### YOUR OBJECTIVE
Please transcribe the data that follows exactly as given, leaving out every picture.

+++ RECORD SET

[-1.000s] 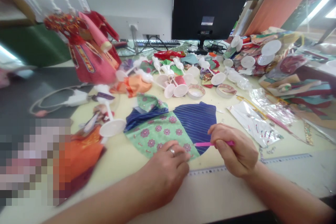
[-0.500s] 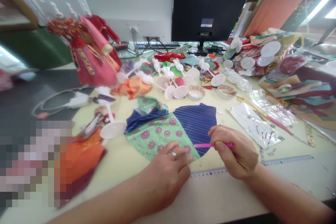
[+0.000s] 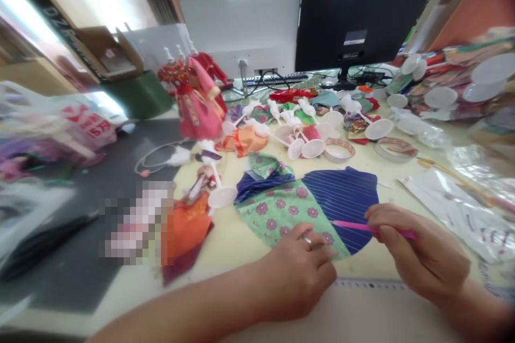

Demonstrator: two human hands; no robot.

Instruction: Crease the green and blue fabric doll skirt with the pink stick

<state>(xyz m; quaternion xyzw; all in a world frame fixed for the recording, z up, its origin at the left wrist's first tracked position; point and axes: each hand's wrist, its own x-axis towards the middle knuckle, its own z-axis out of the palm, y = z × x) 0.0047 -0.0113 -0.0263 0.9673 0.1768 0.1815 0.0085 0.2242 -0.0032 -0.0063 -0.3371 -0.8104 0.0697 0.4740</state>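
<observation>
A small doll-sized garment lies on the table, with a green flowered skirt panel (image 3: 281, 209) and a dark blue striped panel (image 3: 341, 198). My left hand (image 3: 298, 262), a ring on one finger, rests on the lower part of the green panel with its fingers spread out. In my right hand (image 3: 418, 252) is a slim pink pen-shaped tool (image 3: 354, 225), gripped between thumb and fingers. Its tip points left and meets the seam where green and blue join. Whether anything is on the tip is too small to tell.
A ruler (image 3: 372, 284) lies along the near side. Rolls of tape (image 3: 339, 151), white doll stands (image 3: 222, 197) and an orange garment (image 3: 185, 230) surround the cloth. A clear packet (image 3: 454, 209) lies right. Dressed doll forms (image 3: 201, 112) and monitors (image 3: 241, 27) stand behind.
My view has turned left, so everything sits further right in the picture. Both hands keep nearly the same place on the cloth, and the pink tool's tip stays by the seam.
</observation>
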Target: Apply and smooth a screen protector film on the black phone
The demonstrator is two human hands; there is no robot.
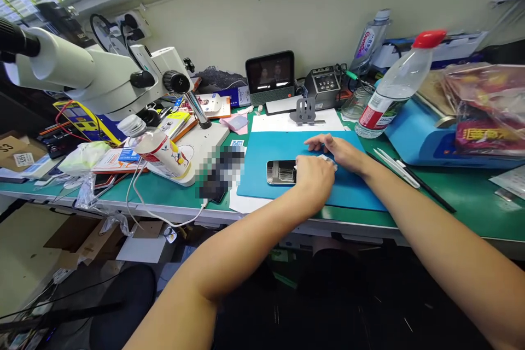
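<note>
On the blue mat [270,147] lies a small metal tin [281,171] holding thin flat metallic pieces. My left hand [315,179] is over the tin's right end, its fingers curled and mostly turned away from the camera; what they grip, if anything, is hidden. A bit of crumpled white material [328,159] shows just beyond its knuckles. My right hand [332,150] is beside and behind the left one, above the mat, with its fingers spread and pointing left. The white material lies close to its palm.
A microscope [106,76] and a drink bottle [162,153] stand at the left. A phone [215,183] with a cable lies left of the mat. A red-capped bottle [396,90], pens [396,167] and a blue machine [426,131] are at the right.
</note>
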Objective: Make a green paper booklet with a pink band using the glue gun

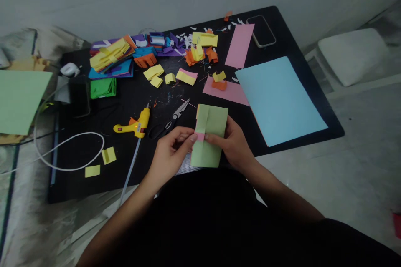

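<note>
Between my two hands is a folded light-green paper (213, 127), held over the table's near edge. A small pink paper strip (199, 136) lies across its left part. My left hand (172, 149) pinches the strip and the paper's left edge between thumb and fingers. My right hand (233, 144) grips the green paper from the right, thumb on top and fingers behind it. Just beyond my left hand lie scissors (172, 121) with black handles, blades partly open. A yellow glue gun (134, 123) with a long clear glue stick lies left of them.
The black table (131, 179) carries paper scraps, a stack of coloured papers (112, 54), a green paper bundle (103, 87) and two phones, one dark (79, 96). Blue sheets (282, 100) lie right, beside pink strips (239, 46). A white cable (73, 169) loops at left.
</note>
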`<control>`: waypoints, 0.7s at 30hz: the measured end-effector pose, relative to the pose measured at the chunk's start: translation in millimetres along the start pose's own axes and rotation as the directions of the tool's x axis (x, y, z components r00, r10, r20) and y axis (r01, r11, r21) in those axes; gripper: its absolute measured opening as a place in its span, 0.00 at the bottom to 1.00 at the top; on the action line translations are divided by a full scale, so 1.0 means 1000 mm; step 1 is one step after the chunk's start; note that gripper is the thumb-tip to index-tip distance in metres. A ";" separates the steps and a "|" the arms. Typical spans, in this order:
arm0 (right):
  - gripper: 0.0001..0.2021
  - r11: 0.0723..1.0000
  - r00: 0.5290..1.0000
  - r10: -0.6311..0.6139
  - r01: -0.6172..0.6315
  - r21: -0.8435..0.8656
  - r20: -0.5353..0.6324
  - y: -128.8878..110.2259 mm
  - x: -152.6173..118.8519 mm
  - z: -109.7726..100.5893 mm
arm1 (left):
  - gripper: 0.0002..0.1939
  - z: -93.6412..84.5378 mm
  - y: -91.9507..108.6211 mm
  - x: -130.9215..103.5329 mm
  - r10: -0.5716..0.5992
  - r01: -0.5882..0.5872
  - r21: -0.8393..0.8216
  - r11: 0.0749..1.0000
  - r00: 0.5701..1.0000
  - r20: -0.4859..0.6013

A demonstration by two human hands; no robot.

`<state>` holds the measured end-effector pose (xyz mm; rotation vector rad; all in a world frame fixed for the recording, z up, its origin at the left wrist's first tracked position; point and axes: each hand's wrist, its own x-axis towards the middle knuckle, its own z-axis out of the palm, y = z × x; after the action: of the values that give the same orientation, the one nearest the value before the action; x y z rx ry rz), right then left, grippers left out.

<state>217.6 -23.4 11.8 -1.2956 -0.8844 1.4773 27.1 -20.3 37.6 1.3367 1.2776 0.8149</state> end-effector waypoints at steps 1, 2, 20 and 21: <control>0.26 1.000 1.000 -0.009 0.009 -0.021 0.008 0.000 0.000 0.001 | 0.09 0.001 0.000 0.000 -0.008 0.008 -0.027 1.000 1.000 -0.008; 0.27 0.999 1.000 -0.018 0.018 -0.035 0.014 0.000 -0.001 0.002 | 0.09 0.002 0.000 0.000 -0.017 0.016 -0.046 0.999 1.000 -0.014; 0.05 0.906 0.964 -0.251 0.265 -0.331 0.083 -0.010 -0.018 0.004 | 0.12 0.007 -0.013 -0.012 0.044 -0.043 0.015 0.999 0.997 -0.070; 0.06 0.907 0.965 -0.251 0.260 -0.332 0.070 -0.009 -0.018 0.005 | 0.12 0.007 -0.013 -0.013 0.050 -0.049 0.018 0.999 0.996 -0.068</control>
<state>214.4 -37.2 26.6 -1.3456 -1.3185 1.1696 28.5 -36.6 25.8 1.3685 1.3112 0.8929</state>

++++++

### RESULT FOR THIS TASK
[-1.000s] 
[-0.500s] 
[+0.000s] 

Demonstrator: two human hands; no robot.

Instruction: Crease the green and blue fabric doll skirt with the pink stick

<state>(xyz m; quaternion xyzw; all in a world frame fixed for the recording, z up, its origin at the left wrist's first tracked position; point and axes: each hand's wrist, its own x-axis towards the middle knuckle, its own z-axis out of the palm, y = z × x) 0.0047 -0.0113 -0.0263 0.9673 0.1768 0.1815 0.0085 0.2242 -0.0032 -0.0063 -0.3371 -0.8104 0.0697 0.4740</state>
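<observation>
A small doll-sized garment lies on the table, with a green flowered skirt panel (image 3: 281, 209) and a dark blue striped panel (image 3: 341, 198). My left hand (image 3: 298, 262), a ring on one finger, rests on the lower part of the green panel with its fingers spread out. In my right hand (image 3: 418, 252) is a slim pink pen-shaped tool (image 3: 354, 225), gripped between thumb and fingers. Its tip points left and meets the seam where green and blue join. Whether anything is on the tip is too small to tell.
A ruler (image 3: 372, 284) lies along the near side. Rolls of tape (image 3: 339, 151), white doll stands (image 3: 222, 197) and an orange garment (image 3: 185, 230) surround the cloth. A clear packet (image 3: 454, 209) lies right. Dressed doll forms (image 3: 201, 112) and monitors (image 3: 241, 27) stand behind.
My view has turned left, so everything sits further right in the picture. Both hands keep nearly the same place on the cloth, and the pink tool's tip stays by the seam.
</observation>
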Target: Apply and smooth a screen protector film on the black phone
The demonstrator is two human hands; there is no robot.
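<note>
On the blue mat [270,147] lies a small metal tin [281,171] holding thin flat metallic pieces. My left hand [315,179] is over the tin's right end, its fingers curled and mostly turned away from the camera; what they grip, if anything, is hidden. A bit of crumpled white material [328,159] shows just beyond its knuckles. My right hand [332,150] is beside and behind the left one, above the mat, with its fingers spread and pointing left. The white material lies close to its palm.
A microscope [106,76] and a drink bottle [162,153] stand at the left. A phone [215,183] with a cable lies left of the mat. A red-capped bottle [396,90], pens [396,167] and a blue machine [426,131] are at the right.
</note>
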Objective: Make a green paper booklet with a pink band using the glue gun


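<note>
Between my two hands is a folded light-green paper (213, 127), held over the table's near edge. A small pink paper strip (199, 136) lies across its left part. My left hand (172, 149) pinches the strip and the paper's left edge between thumb and fingers. My right hand (233, 144) grips the green paper from the right, thumb on top and fingers behind it. Just beyond my left hand lie scissors (172, 121) with black handles, blades partly open. A yellow glue gun (134, 123) with a long clear glue stick lies left of them.
The black table (131, 179) carries paper scraps, a stack of coloured papers (112, 54), a green paper bundle (103, 87) and two phones, one dark (79, 96). Blue sheets (282, 100) lie right, beside pink strips (239, 46). A white cable (73, 169) loops at left.
</note>
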`<control>`: waypoints, 0.7s at 30hz: the measured end-effector pose, relative to the pose measured at the chunk's start: translation in millimetres along the start pose's own axes and rotation as the directions of the tool's x axis (x, y, z components r00, r10, r20) and y axis (r01, r11, r21) in those axes; gripper: its absolute measured opening as a place in its span, 0.00 at the bottom to 1.00 at the top; on the action line translations are divided by a full scale, so 1.0 means 1000 mm; step 1 is one step after the chunk's start; note that gripper is the thumb-tip to index-tip distance in metres. A ";" separates the steps and a "|" the arms. Typical spans, in this order:
arm0 (right):
  - gripper: 0.0001..0.2021
  - r11: 0.0723..1.0000
  - r00: 0.5290..1.0000
  - r10: -0.6311..0.6139
  - r01: -0.6172..0.6315
  - r21: -0.8435..0.8656
  - r20: -0.5353..0.6324
  - y: -128.8878..110.2259 mm
  - x: -152.6173..118.8519 mm
  - z: -109.7726..100.5893 mm
arm1 (left):
  - gripper: 0.0002..0.1939
  - z: -93.6412..84.5378 mm
  - y: -91.9507..108.6211 mm
  - x: -130.9215..103.5329 mm
  - r10: -0.5716..0.5992
  - r01: -0.5882..0.5872
  - r21: -0.8393..0.8216
  - r11: 0.0749..1.0000
  - r00: 0.5701..1.0000
  - r20: -0.4859..0.6013

A demonstration by two human hands; no robot.

`<state>` holds the measured end-effector pose (xyz mm; rotation vector rad; all in a world frame fixed for the recording, z up, its origin at the left wrist's first tracked position; point and axes: each hand's wrist, its own x-axis towards the middle knuckle, its own z-axis out of the palm, y = z × x; after the action: of the values that give the same orientation, the one nearest the value before the action; x y z rx ry rz), right then left, grippers left out.

<state>217.6 -23.4 11.8 -1.2956 -0.8844 1.4773 27.1 -20.3 37.6 1.3367 1.2776 0.8149</state> end-effector waypoints at steps 1, 2, 20 and 21: <control>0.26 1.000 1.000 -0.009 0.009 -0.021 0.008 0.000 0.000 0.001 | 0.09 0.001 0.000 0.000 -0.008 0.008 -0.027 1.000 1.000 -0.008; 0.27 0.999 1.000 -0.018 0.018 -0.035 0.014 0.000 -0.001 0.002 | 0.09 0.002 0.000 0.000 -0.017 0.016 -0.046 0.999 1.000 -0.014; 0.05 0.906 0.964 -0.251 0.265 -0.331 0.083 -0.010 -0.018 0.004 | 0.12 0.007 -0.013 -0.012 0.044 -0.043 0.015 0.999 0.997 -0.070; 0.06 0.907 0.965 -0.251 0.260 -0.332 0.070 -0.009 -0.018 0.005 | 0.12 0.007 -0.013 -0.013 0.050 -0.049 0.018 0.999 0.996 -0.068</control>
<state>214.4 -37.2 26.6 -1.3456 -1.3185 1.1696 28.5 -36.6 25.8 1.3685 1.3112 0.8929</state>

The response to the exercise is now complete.